TASK DETAILS
Copy each line from the listing below where the word "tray" shows up.

DATASET SECTION
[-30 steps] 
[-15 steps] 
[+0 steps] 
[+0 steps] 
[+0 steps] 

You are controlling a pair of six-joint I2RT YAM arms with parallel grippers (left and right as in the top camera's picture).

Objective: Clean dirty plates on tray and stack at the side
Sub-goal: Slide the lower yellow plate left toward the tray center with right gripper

EXPECTED OUTPUT
Objective: Clean dirty plates on tray and stack at the side
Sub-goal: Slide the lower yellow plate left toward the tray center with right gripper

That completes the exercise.